Язык поэта выскользнул
в дурноту темнеющей комнаты
и стал прыгать как лягушка
Поэт бросился за ним на пол
и ползал в забвении слов
Потеря языка отнюдь не так комична, как потеря носа у Гоголя, – ещё и потому, что язык, хоть и становится отдельным существом, не демонстрирует интеллекта и самим фактом своего демарша лишает поэта возможности вступить с ним в диалог. Возможно, такими же беглецами из доминиона субъекта, распоясавшимися alter ego поэта оказываются сквозные персонажи поэзии Генниса – в первую очередь это Кроткер и Клюфф.
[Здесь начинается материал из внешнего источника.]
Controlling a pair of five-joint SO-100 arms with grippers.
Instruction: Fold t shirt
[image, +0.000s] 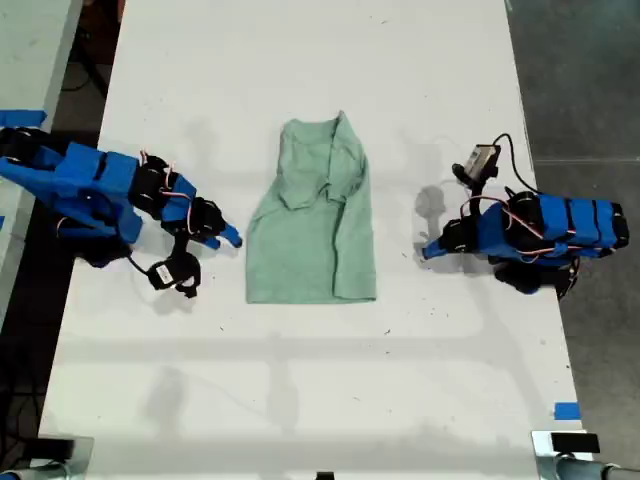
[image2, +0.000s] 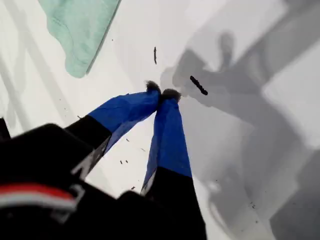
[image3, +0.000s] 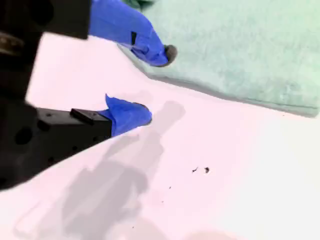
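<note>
The pale mint-green t shirt (image: 315, 225) lies flat in the middle of the white table (image: 320, 380), with its sides folded in to a narrow shape. My second gripper (image: 224, 240) (image3: 156, 84) is the blue one at the exterior view's left. It is open, low over the table, right beside the t shirt (image3: 235, 50), with one fingertip (image3: 167, 52) at the cloth's edge. My first gripper (image: 430, 250) (image2: 161, 93), at the exterior view's right, is shut on nothing and apart from the t shirt (image2: 80, 30), only a corner of which shows in its view.
Bare tabletop surrounds the shirt on all sides. A strip of blue tape (image: 566, 410) marks the table's front corner at the exterior view's right. Dark floor (image: 590, 80) lies beyond that side's edge. Small dark specks (image2: 198, 85) dot the surface.
</note>
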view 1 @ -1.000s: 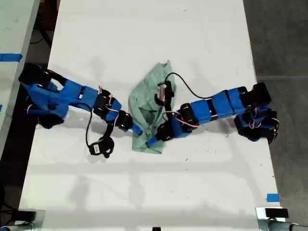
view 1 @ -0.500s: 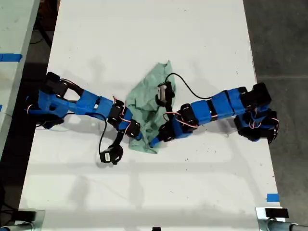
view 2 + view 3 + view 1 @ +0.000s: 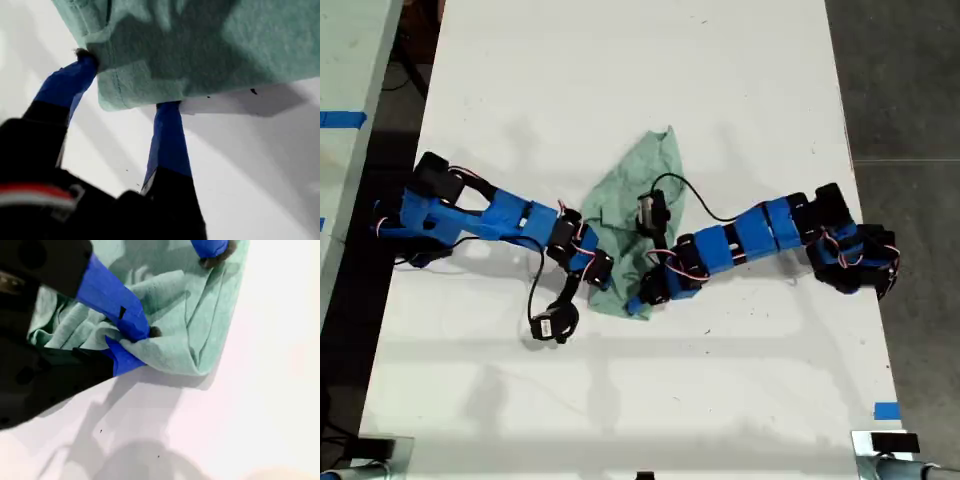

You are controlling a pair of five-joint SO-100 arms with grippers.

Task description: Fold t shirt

Эти супруги, единственные Амур и Психея (а заодно Филемон и Бавкида, ибо среди их многочисленных приключений есть и молниеносное старение), которых мы заслуживаем, – главные участники геннисовского эксперимента над телами и умами людей. Есть и другие: друг Кроткера Борх; некто Лёня Сумерк, расчленяющий женщин, которые после соития с ним становятся деревьями; его подруга Анна Клеть, то добровольно дающая бросить себя в пруд, то превращающаяся в товарный вагон. Если позволительно такое сравнение, герои Генниса напоминают персонажей мультсериалов «South Park» и «Happy Tree Friends»: в первом почти в каждой серии гибнет один из главных персонажей – мальчик Кенни, а в следующей серии он как ни в чём не бывало оживает, чтобы погибнуть вновь; во втором самыми разнообразными смертями, как правило связанными с нарушением техники безопасности, умирают милые зверушки – зайчики, белочки, ёжики и исключительно тупой лось. Ни эти мультфильмы, которые при всём обилии крови весьма жизнерадостны, ни стихи Генниса не дают основания заподозрить, что герои умирают или калечат друг друга, а потом на их месте вырастают новые такие же: скорее, дело происходит в параллельных вселенных – или, в случае Генниса, автор придумывает одну версию событий, потом как бы стирает её и придумывает другую. Но самым верным мне всё же кажется предположение, что персонажи, по крайней мере самые важные – Кроткер, Клюфф и некоторые другие, – это ипостаси авторского «я», crash test dummies авторской фантазии. Ей не нужно оправдываться в своей мрачности, потому что окружающая реальность, преломлённая авторской оптикой, ничуть не радужнее.
Эти роли далеки от вспомогательных: с помощью своих персонажей Геннис на фоне константы смертности деконструирует этику (в том числе инстинкт сострадания) и телесность; первую – фигурально, критически, вторую – буквально. Подчёркнутая физиологичность стихов Генниса, несколько мамлеевского свойства, обращает на себя особое внимание. Человек здесь может оказаться сам себе отцом и ребёнком: в одном тексте «Кроткер понял что забеременел самим собой / и теперь обречён / выдерживать схватки»; в другом, не вошедшем в эту книгу, ещё один сквозной персонаж Генниса по имени Бунтий «летом целый месяц ходил в меховой шапке / и вы´ходил / из перхоти сала и жара / зародыш собственной головы». С одной стороны, перед нами некий субститут размножения – или возвращение к старым его способам, скатывание на последнюю ступень подвижной лестницы Ламарка, к делению амёб. С другой стороны, неприятная физиология у Генниса намекает на особенности тех отношений, которые возникают у лишённых почти всякой культурной идентичности «голых людей на голой земле». Им есть чем обмениваться друг с другом и есть что друг другу пожертвовать (вот, например, ещё одни роды: Анна Клеть рожает «машинку для стрижки бороды», которую той же ночью губит Лёня Сумерк: «Запахло палёным / Сумерк испугался и выдернул штепсель из розетки»; наверное, даже Бубнов, которого мечтала родить и таки родила хармсовская Хню, прожил более радостную жизнь). Но из нашей бытовой реальности, обложенной ватой иллюзий, всё это выглядит гротеском.